Miguel Ramón Izquierdo (8 December 1919 - 17 September 2007) was a Spanish politician who served as the last mayor of Valencia in the Franco era and the first in the modern democratic era.

==Biography==
===Early career and mayoral term===
Izquierdo was born in Valencia.

Married with six children, Ramón worked as a lawyer. In the Franco era he served as provincial president of the metal syndicate from 1963 to 1966. He served as procurator for Valencia province in the Francoist Cortes Españolas from 1973 until its dissolution in 1977. He was appointed Mayor of Valencia in September 1973 and served until April 1979. In June 1977, when the first democratic government was formed, he resigned the office considering that he was no longer authorised to head it, but was persuaded to resume the role within a month. Nonetheless, he insisted on being ratified by a vote of Valencian councillors.

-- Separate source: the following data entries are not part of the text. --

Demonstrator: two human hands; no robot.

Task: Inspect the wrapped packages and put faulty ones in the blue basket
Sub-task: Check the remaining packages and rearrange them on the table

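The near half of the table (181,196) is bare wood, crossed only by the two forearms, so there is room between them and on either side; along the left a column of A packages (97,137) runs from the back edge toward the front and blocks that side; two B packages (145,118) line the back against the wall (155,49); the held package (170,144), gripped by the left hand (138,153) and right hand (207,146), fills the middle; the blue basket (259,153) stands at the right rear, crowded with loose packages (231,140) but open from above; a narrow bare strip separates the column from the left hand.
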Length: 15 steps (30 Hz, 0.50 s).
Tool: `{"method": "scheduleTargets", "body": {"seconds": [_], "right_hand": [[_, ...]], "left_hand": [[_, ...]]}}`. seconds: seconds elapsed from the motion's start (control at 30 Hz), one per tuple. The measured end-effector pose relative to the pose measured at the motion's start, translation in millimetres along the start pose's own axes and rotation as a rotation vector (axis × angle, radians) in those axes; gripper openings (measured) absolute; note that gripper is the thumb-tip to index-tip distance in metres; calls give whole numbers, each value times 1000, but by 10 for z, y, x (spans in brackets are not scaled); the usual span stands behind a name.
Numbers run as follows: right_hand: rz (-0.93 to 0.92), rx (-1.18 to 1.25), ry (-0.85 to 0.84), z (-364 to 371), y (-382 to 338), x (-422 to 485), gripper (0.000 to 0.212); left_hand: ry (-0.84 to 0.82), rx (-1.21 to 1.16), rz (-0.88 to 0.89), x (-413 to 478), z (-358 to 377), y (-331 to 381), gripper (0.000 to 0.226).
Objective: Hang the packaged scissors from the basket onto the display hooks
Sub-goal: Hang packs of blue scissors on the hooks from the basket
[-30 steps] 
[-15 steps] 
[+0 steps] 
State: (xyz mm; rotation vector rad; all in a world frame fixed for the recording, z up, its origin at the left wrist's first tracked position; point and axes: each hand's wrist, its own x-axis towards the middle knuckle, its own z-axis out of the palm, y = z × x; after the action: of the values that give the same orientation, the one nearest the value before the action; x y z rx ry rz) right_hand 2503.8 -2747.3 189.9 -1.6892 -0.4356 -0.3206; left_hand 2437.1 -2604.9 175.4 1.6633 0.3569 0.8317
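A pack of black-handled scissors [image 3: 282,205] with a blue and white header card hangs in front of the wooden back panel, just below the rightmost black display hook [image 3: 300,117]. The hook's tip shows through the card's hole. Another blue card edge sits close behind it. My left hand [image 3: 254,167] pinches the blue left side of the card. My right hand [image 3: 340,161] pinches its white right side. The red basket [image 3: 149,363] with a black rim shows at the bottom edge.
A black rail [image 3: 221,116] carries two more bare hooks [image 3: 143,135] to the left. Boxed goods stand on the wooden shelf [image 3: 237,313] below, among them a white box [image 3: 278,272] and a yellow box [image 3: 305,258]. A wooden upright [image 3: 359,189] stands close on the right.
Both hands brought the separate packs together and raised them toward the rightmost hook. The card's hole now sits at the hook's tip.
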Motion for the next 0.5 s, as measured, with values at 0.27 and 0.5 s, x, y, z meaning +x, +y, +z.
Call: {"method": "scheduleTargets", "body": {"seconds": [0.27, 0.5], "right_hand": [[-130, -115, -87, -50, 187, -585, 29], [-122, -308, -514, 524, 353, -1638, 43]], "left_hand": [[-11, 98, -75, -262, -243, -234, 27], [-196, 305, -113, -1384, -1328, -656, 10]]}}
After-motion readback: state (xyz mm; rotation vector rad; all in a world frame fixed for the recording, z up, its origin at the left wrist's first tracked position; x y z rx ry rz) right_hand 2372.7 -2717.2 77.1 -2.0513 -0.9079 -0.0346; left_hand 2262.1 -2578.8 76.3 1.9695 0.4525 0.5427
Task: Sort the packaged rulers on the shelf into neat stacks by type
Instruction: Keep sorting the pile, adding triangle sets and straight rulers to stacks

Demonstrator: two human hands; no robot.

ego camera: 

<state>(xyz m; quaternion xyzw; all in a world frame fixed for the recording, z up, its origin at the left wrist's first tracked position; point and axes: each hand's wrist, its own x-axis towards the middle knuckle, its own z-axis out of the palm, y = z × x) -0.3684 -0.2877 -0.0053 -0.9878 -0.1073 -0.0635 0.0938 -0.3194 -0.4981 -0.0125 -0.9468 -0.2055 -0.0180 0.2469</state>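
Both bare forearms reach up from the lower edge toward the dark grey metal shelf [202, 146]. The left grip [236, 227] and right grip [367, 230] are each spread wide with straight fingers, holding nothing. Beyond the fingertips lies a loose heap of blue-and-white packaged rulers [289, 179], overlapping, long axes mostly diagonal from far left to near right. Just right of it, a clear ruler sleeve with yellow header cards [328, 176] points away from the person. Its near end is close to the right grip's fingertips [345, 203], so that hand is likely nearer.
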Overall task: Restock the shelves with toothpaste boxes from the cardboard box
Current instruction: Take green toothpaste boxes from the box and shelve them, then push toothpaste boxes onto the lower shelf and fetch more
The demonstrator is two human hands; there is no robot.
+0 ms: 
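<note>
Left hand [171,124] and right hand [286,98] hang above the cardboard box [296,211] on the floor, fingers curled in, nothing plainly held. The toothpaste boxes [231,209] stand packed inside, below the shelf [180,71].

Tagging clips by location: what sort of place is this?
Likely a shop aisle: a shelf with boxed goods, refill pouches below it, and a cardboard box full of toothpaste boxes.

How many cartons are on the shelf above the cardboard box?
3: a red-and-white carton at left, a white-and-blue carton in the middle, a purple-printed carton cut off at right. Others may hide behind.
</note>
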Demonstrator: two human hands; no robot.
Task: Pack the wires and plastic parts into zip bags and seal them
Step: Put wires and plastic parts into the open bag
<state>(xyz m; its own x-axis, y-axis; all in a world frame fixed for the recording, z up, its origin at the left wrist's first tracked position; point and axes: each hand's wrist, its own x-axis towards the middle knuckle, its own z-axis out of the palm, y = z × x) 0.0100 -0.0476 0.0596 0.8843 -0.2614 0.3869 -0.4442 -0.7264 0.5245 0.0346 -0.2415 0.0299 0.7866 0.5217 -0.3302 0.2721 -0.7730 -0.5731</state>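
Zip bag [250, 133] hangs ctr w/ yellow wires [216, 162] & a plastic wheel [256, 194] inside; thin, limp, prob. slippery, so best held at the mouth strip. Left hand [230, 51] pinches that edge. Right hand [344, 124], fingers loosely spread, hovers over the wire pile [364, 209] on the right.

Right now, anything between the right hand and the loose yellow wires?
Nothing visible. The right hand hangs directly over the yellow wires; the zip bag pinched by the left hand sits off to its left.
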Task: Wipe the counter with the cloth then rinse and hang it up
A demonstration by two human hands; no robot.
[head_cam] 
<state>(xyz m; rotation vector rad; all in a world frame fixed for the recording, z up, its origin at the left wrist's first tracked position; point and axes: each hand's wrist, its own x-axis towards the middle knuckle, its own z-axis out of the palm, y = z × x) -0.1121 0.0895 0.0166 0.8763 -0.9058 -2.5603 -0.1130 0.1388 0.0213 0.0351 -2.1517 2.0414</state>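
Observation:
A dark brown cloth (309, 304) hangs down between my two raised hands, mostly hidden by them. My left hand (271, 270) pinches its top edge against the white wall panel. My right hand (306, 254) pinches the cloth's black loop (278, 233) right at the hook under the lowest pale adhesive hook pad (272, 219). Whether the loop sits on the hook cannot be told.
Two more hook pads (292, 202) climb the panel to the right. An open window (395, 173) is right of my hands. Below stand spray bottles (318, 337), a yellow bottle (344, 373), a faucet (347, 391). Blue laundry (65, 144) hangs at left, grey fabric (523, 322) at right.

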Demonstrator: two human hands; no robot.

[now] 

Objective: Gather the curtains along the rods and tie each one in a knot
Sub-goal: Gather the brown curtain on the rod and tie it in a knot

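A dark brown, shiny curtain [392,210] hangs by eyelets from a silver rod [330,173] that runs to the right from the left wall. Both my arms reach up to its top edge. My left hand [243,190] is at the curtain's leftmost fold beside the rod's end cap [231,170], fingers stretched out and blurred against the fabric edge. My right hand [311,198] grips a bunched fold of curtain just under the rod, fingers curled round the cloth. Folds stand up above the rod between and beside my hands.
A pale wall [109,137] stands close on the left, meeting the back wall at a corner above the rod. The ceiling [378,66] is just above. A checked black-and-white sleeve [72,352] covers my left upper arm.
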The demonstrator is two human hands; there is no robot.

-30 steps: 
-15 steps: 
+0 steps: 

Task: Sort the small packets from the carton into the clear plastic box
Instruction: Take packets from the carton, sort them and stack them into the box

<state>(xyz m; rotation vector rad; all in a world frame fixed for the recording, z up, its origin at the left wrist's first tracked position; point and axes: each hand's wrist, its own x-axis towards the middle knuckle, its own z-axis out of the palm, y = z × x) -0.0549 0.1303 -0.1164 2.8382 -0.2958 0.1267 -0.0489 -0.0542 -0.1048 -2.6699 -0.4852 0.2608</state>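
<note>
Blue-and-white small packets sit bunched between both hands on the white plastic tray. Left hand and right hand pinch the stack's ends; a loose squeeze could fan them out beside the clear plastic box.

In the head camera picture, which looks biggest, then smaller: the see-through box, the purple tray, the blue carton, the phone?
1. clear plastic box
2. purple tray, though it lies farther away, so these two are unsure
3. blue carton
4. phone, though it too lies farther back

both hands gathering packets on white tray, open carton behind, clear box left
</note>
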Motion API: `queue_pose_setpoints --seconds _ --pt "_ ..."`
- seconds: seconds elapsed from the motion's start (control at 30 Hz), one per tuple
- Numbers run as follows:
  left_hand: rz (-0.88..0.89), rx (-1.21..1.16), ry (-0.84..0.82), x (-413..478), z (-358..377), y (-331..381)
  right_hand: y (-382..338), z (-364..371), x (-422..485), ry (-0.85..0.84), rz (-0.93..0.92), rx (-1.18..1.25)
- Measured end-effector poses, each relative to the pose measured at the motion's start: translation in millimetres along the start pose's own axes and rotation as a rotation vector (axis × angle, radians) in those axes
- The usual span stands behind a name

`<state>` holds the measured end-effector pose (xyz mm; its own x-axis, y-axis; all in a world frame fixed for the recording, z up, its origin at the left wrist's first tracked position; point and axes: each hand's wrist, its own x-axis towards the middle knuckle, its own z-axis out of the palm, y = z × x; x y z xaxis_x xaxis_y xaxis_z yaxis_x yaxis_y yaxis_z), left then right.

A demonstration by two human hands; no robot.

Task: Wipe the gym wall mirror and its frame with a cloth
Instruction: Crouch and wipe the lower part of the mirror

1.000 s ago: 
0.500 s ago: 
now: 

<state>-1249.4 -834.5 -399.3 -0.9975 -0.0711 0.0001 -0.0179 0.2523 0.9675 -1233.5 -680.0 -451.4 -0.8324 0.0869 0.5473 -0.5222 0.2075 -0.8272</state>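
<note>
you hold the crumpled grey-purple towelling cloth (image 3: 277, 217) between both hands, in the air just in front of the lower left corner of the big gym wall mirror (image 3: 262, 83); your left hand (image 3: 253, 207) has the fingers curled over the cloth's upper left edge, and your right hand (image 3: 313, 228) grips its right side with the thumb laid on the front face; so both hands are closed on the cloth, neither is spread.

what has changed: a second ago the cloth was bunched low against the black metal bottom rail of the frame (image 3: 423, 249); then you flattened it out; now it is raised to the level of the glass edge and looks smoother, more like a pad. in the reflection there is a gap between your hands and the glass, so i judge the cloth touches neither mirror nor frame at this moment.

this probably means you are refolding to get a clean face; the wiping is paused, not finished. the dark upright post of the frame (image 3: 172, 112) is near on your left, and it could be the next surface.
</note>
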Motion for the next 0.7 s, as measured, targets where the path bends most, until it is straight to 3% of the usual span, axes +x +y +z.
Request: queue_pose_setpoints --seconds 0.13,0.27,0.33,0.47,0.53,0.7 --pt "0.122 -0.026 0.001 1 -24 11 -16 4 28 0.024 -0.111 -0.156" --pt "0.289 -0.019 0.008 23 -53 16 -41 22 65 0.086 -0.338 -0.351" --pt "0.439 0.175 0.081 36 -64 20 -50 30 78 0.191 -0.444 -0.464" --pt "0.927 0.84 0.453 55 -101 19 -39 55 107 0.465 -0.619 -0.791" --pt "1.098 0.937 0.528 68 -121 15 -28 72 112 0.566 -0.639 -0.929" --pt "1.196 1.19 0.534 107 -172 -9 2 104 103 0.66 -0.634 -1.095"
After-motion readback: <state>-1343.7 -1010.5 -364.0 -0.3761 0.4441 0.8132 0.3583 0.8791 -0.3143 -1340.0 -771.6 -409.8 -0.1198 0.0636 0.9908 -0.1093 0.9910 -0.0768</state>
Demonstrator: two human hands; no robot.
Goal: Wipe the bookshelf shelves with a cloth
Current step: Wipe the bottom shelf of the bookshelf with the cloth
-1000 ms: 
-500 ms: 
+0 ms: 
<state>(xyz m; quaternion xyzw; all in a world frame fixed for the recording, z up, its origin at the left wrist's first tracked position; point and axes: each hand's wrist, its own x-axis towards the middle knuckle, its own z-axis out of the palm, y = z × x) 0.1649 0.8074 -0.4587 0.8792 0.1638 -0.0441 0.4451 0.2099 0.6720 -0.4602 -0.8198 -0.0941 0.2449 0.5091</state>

During his time as Mayor he aimed to professionalise the city and run it "like a business." He also acted to halt residential development in the Devesa del Saler natural park and secured the transfer of the gardens in the old course of the River Turia from the Spanish Crown to Valencia City council. He later recalled that he had ensured that when the King came to Valencia "He came with the River under his arm." He also restored the teaching of the Valencian language in schools in Valencia city.

===Democratic era===
Politically and socially Francoist, he resisted the replacement of the ailing Franco by the young King Juan Carlos but nevertheless welcomed the new monarch on his first visit to Valencia city. He abstained in the vote to legalise political parties in June 1976. After the law was passed, he joined the new Spanish People's Union (Unión del pueblo español), however, one year later, in 1977, he became a founder member of the Valencian Regional Union (Unión Regional Valenciana), the embryo of the Valencian Union (Unió Valenciana) which was formed in August 1982. He became Secretary General of Unió Valenciana (UV) in September 1982 and later served as its regional president.

===National politician===
He entered national politics in 1982 when he was elected to the national parliament as a deputy for Valencia province as part of a joint list between UV and the Popular Alliance. In 1986, when UV contested the election in their own right, he was re-elected, serving until 1989.

He then resumed his legal career continuing until late in life, although he was plagued by heart problems in later years." His final public appearance was in December 2006 at a public ceremony to commemorate the transfer of the river gardens to the Valencian local council."